Activity -
Print exactly what the entries say, line by line, from the first line down to the one with "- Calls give", inclusive.

==========

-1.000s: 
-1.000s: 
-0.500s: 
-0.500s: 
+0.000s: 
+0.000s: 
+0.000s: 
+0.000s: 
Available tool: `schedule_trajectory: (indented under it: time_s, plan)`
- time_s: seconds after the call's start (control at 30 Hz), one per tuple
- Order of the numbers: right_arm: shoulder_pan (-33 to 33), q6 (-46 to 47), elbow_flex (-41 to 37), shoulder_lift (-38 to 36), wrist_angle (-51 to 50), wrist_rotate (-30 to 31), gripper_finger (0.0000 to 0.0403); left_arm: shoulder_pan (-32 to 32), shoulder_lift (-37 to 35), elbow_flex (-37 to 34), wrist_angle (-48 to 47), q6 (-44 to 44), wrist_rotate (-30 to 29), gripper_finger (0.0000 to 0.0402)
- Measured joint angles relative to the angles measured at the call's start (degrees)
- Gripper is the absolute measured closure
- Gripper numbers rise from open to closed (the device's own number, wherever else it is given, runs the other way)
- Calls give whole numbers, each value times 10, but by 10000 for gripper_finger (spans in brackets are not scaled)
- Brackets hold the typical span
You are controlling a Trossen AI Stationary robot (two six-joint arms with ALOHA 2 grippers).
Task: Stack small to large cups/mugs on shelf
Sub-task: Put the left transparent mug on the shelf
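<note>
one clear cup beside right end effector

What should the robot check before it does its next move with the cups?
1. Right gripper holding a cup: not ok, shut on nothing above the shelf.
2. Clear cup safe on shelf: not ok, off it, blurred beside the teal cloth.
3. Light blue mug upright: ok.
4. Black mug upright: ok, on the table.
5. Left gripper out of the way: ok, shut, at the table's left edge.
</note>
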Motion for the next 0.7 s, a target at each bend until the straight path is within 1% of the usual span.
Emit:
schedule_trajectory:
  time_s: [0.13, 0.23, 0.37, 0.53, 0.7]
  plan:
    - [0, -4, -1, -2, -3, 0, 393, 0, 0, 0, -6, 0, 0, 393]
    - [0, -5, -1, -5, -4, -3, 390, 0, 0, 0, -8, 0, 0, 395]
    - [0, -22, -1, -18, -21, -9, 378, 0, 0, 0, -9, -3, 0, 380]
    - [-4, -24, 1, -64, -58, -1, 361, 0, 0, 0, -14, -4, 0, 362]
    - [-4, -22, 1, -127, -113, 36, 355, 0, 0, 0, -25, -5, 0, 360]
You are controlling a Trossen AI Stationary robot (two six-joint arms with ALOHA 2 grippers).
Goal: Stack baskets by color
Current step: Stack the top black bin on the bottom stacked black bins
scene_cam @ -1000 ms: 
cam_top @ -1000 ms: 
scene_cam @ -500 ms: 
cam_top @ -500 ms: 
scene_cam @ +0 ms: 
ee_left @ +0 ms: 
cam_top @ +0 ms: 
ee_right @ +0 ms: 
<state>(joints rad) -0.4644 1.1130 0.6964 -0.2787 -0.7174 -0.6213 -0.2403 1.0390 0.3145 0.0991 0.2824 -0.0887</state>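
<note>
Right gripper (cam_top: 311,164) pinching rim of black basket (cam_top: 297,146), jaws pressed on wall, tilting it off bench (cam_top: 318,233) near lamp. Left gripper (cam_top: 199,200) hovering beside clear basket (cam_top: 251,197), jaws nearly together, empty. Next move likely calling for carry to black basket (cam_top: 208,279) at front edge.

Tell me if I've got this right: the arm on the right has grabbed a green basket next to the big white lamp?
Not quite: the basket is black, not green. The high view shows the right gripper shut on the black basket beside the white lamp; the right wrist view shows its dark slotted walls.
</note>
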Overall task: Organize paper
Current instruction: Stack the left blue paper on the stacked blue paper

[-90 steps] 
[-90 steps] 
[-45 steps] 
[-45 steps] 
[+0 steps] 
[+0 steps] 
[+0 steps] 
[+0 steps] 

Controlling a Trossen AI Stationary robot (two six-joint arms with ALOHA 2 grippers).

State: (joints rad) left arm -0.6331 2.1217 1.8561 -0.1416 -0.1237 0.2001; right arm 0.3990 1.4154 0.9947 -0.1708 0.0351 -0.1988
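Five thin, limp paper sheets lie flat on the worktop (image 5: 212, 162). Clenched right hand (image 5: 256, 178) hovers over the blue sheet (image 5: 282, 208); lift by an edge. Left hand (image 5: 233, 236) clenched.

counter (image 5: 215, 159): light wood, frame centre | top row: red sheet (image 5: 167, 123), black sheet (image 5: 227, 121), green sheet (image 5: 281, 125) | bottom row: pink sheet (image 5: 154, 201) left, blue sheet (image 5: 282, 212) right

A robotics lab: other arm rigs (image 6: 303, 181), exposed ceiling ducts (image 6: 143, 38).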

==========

Response area -
-1.000s: 
-1.000s: 
-0.500s: 
-0.500s: 
+0.000s: 
+0.000s: 
+0.000s: 
+0.000s: 
Available tool: `schedule_trajectory: (indented under it: time_s, plan)`
- time_s: seconds after the call's start (control at 30 Hz), one per tuple
- Order of the numbers: right_arm: shoulder_pan (-33 to 33), q6 (-46 to 47), elbow_flex (-41 to 37), shoulder_lift (-38 to 36), wrist_angle (-51 to 50), wrist_rotate (-30 to 31), gripper_finger (0.0000 to 0.0403); left_arm: shoulder_pan (-32 to 32), shoulder_lift (-37 to 35), elbow_flex (-37 to 34), wrist_angle (-48 to 47), q6 (-44 to 44), wrist_rotate (-30 to 29), gripper_finger (0.0000 to 0.0402)
- Measured joint angles relative to the angles measured at the call's start (degrees)
- Gripper is the absolute measured closure
- Gripper numbers rise from open to closed (the device's own number, wherever else it is given, runs the other way)
- Calls give whole numbers, each value times 10, but by 10000 for gripper_finger (spans in brackets are not scaled)

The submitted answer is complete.